El organismo subrayó que numerosas víctimas enfrentaron traslados forzados a la Embajada de Eritrea, donde las autoridades egipcias habrían iniciado procesos administrativos para posibilitar su deportación. HRCE comunicó que la transferencia a la sede diplomática expone a los refugiados al riesgo de ser devueltos a un país donde podrían sufrir persecución, un hecho prohibido por los tratados internacionales ratificados por Egipto, tal como reportó la fuente principal.

Diversas organizaciones internacionales y mecanismos de la ONU han sido instados por HRCE a supervisar activamente la situación y a actuar con rapidez para ofrecer protección efectiva. La organización solicitó que se adopten medidas inmediatas para impedir la deportación y resguardar la integridad física de los detenidos en riesgo, según consignó el medio.

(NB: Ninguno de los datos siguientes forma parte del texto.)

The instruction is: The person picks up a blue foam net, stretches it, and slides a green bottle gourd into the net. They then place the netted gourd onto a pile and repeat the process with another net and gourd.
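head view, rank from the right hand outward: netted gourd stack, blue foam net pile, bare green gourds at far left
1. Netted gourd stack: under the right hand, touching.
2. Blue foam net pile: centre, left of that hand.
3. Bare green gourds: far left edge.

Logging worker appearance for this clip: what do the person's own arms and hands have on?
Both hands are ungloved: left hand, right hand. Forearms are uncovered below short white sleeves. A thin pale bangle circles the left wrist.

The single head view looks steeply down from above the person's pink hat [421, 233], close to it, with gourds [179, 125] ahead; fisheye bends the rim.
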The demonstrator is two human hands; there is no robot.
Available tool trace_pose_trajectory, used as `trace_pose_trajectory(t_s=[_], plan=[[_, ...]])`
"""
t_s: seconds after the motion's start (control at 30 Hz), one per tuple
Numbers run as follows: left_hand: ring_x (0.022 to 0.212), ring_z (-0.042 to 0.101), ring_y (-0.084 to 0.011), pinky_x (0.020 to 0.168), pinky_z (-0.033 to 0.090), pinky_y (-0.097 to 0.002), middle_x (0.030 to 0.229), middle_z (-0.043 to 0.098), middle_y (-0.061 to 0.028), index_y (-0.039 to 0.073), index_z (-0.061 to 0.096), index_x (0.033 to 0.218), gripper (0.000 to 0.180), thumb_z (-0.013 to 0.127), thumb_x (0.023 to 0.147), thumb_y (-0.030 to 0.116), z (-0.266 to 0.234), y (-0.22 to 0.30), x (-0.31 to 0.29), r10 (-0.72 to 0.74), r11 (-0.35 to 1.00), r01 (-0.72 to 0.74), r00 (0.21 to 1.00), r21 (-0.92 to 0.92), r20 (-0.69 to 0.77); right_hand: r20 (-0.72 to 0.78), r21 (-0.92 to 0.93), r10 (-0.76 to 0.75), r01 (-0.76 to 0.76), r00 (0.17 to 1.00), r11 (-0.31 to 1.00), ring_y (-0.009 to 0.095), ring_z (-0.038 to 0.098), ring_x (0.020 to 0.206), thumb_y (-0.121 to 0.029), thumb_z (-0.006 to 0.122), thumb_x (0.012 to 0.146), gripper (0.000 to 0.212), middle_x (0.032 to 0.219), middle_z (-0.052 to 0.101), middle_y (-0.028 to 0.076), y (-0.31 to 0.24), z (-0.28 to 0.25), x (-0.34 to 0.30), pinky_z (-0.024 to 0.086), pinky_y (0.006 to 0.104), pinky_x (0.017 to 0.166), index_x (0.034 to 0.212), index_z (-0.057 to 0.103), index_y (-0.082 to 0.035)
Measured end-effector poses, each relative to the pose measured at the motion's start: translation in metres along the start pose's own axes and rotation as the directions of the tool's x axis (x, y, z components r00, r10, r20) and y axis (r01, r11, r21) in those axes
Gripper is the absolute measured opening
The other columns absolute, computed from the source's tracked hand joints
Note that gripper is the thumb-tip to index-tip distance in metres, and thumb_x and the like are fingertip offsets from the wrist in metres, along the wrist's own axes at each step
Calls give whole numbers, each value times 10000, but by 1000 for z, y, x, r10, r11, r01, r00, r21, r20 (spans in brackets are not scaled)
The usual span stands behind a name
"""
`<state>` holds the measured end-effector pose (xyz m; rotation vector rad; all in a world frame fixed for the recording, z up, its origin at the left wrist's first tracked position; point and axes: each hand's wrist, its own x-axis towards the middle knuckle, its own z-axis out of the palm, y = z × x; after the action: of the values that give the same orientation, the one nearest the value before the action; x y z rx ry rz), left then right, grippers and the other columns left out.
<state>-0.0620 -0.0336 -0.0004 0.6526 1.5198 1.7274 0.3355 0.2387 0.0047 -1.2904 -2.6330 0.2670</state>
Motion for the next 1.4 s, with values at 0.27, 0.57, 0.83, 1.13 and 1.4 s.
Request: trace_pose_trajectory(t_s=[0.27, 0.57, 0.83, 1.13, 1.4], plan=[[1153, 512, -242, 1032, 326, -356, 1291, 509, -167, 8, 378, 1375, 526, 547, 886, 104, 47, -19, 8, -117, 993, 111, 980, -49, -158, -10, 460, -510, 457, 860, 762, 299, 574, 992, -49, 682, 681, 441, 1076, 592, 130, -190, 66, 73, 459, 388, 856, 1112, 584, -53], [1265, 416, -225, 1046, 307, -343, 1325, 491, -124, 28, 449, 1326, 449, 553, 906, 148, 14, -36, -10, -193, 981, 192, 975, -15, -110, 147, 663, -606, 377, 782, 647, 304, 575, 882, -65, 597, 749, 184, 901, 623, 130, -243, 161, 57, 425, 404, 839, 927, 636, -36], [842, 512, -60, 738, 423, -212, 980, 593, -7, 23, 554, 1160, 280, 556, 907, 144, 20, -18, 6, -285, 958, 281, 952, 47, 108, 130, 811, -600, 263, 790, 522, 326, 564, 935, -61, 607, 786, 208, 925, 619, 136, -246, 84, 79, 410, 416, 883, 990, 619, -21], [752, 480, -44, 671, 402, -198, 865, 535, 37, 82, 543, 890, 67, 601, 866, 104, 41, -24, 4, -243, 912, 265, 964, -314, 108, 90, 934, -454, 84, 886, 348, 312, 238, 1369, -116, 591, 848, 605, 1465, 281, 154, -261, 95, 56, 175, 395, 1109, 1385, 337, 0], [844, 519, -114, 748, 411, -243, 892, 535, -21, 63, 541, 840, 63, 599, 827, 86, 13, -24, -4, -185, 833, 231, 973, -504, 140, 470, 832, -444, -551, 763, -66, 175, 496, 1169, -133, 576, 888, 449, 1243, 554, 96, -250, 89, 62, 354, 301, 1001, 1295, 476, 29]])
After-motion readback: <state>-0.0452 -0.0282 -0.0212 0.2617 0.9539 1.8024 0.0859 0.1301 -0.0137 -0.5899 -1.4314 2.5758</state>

Amnistía Internacional también ha documentado episodios similares. Esta ONG denunció que agentes de la policía egipcia, en ocasiones vestidos de civil, han arrestado arbitrariamente a ciudadanos de Siria, Sudán del Sur y otros países del África subsahariana, interceptándolos tanto en sus viviendas como en la vía pública y lugares de trabajo en distintas ciudades del país, según publicó el medio. El investigador de Amnistía Internacional para Egipto y Libia, Mahmud Shalaby, emitió un comunicado donde subraya: "Refugiados que han huido de la guerra, la persecución o las crisis humanitarias no deberían verse obligados a vivir con el temor diario de ser detenidos arbitrariamente y deportados de vuelta a un lugar donde corren el riesgo de sufrir graves violaciones de los Derechos Humanos".

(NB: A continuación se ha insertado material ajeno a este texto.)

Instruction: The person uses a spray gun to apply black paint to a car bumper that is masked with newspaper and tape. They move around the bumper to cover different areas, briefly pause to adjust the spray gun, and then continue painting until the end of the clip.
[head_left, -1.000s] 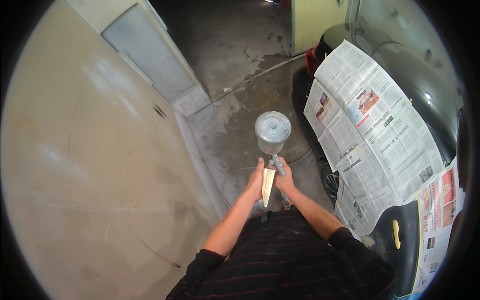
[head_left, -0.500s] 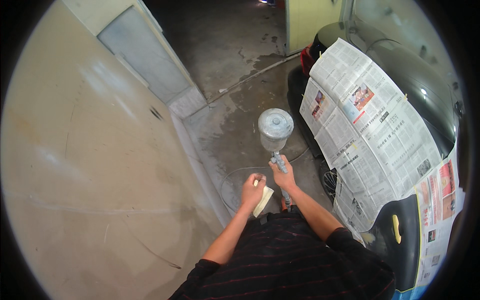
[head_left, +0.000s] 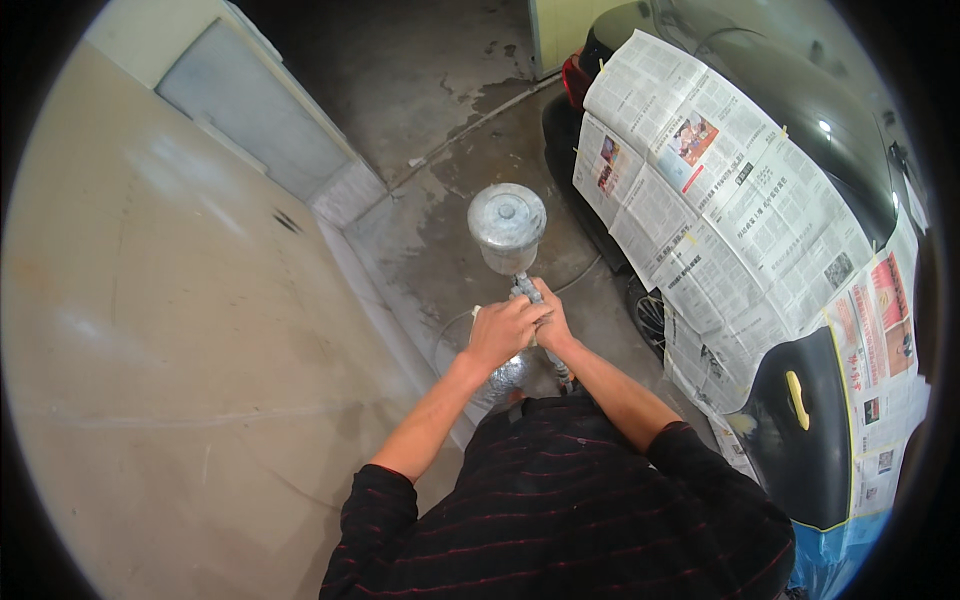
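Note:
My right hand [head_left: 553,318] is wrapped round the handle of a spray gun [head_left: 527,287], held upright in front of my body. On top of the gun sits a paint-spotted translucent cup with a round grey lid [head_left: 507,218]. My left hand [head_left: 503,330] has closed in against the gun and the right hand's fingers. A folded cream cloth [head_left: 531,342] is mostly hidden beneath that left hand; only small bits of it show. Below the left hand appears a shiny silver, crinkled surface [head_left: 507,376], which I cannot make out fully.
To the right stands a dark car [head_left: 800,100], partly covered with taped newspaper sheets [head_left: 720,210]. Its bare dark door panel [head_left: 795,425] has a yellow-taped handle [head_left: 797,400]. A beige wall [head_left: 180,330] runs along the left. A thin hose [head_left: 580,275] lies on the damp concrete floor [head_left: 440,235].
My left hand has moved up and right from beside my waist to the spray gun, carrying the cloth. The silver surface below has come into sight. The view has shifted slightly.

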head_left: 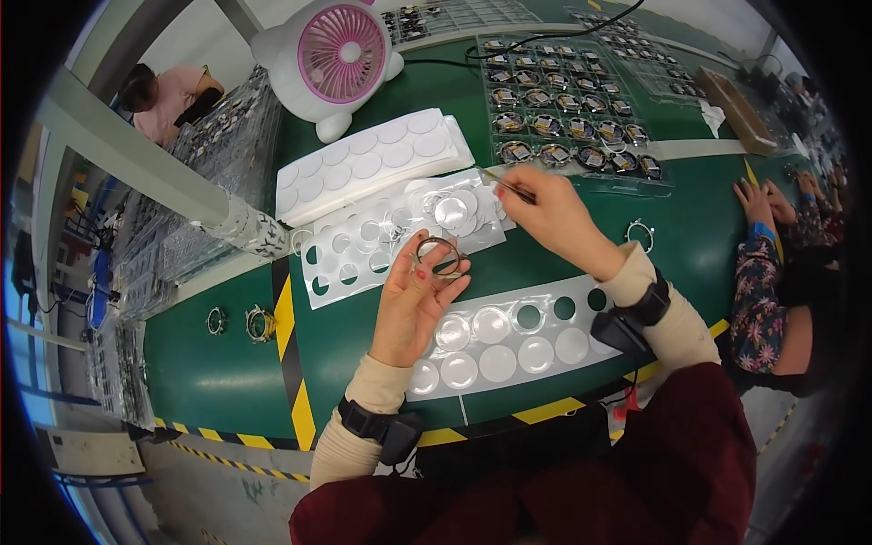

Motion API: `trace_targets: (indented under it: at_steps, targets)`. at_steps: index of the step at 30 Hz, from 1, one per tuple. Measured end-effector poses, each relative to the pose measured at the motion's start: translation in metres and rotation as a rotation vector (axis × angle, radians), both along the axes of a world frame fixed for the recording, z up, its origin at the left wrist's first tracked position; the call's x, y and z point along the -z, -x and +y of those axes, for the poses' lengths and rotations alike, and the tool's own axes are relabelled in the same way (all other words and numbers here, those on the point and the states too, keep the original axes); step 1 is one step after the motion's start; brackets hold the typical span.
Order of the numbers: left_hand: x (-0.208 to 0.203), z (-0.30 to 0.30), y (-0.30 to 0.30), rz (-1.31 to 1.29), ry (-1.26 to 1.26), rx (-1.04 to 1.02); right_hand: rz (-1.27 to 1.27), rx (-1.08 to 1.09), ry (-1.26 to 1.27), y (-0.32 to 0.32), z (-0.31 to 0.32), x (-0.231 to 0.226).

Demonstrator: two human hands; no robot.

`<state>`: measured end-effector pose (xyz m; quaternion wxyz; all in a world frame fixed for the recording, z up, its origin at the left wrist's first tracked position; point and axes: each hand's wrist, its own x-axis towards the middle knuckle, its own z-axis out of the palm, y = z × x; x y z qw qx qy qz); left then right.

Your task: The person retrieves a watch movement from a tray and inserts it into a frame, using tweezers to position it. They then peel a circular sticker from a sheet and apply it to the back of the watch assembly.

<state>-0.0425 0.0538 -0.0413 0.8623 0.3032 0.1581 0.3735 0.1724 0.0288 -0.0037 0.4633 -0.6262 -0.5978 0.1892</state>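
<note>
My left hand [407, 304] is closed around a round metal watch case [458, 252], a thin ring held up by its edge. Thin tweezers [516, 189] are pinched in my right hand [556, 216], their tip pointing left, apart from the ring. Beneath my hands lies a white sticker sheet [320, 283] with round cut-outs, several of them vacant. Loose clear discs [451, 213] are heaped on its right part. Closer to me, a second sheet [509, 320] carries round clear stickers and some vacant holes; my left hand partly covers its left end.
A stack of white circle sheets [363, 165] stands behind, beside a white-and-pink fan [341, 54]. Clear trays of watch parts [565, 107] fill the back right. Ring cases [260, 323] lie left, another [639, 234] right. A co-worker's arm [759, 272] rests at far right.
</note>
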Motion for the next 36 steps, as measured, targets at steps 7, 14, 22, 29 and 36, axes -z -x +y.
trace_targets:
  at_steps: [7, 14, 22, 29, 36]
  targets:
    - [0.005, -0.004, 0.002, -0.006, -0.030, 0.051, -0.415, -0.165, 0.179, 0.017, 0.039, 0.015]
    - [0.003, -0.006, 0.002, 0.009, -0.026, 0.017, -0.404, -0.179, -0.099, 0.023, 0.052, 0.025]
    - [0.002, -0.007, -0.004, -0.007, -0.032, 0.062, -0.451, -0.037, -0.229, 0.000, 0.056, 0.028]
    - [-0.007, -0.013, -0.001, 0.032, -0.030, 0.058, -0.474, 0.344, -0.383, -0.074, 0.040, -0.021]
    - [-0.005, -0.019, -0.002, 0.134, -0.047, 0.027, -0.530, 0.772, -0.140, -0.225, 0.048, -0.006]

Según la documentación reunida por Amnistía Internacional, entre finales de diciembre de 2025 y el 5 de febrero de 2026 al menos veintidós refugiados y solicitantes de asilo, entre ellos un menor y dos mujeres, fueron arrestados mientras se encontraban en sus hogares, en la calle o en controles de seguridad en distintas gobernaciones, incluyendo El Cairo, Giza, Caliubia y Alejandría, detalló el medio fuente. Amnistía Internacional destacó la preocupación por la seguridad de estas personas y criticó la práctica de arrestos indiscriminados que afecta a individuos que buscan protección internacional.

La situación de los eritreos detenidos se contextualiza en el entorno político egipcio, dirigido actualmente por Abdelfatá al Sisi, según reportó el medio. Al Sisi asumió el poder tras liderar un golpe de Estado en julio de 2013, que se desarrolló tras manifestaciones multitudinarias contra el entonces presidente Mohamed Mursi, el primer jefe de Estado elegido democráticamente en Egipto, fallecido en 2019 durante una vista judicial luego de ser arrestado tras el golpe. El medio fuente detalló que el gobierno de Egipto enfrenta ahora crecientes críticas internacionales por la gestión de las poblaciones migrantes y refugiadas dentro de su territorio.

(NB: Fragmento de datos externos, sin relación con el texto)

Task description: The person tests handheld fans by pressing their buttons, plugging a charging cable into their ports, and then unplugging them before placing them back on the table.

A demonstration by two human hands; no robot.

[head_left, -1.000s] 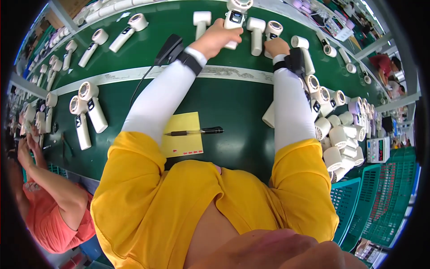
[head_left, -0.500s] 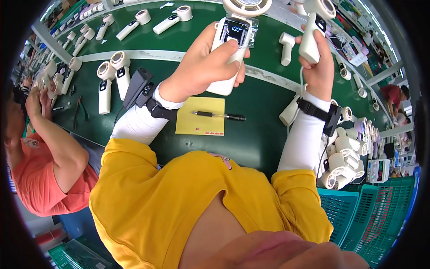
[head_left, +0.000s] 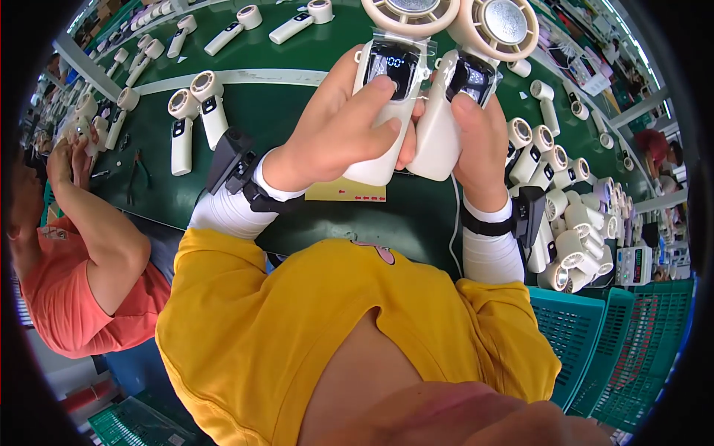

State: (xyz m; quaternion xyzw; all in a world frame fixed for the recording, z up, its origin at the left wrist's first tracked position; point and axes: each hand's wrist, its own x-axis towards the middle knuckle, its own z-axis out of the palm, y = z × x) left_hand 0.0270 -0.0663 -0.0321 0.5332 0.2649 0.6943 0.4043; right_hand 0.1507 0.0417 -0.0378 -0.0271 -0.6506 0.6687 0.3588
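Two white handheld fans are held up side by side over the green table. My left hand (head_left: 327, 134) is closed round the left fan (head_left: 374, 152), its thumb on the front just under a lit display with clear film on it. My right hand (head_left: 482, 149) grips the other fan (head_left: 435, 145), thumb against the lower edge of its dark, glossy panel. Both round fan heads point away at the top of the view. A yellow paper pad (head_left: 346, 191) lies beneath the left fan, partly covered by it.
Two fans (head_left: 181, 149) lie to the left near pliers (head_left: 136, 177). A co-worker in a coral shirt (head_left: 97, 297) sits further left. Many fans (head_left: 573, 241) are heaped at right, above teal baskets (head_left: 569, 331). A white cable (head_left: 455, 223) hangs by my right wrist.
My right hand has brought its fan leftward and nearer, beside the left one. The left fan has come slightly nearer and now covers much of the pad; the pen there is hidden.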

Tanto Human Rights Concern-Eritrea como Amnistía Internacional han reclamado que las autoridades egipcias cumplan sus compromisos internacionales y proporcionen una supervisión adecuada a los casos denunciados, en particular ante las posibles deportaciones. HRCE reiteró, según reportó el medio, la necesidad de implementar mecanismos de protección inmediata, argumentando que la comunidad internacional debe responder sin dilación para garantizar el respeto de los derechos fundamentales consagrados en la legislación internacional sobre los refugiados.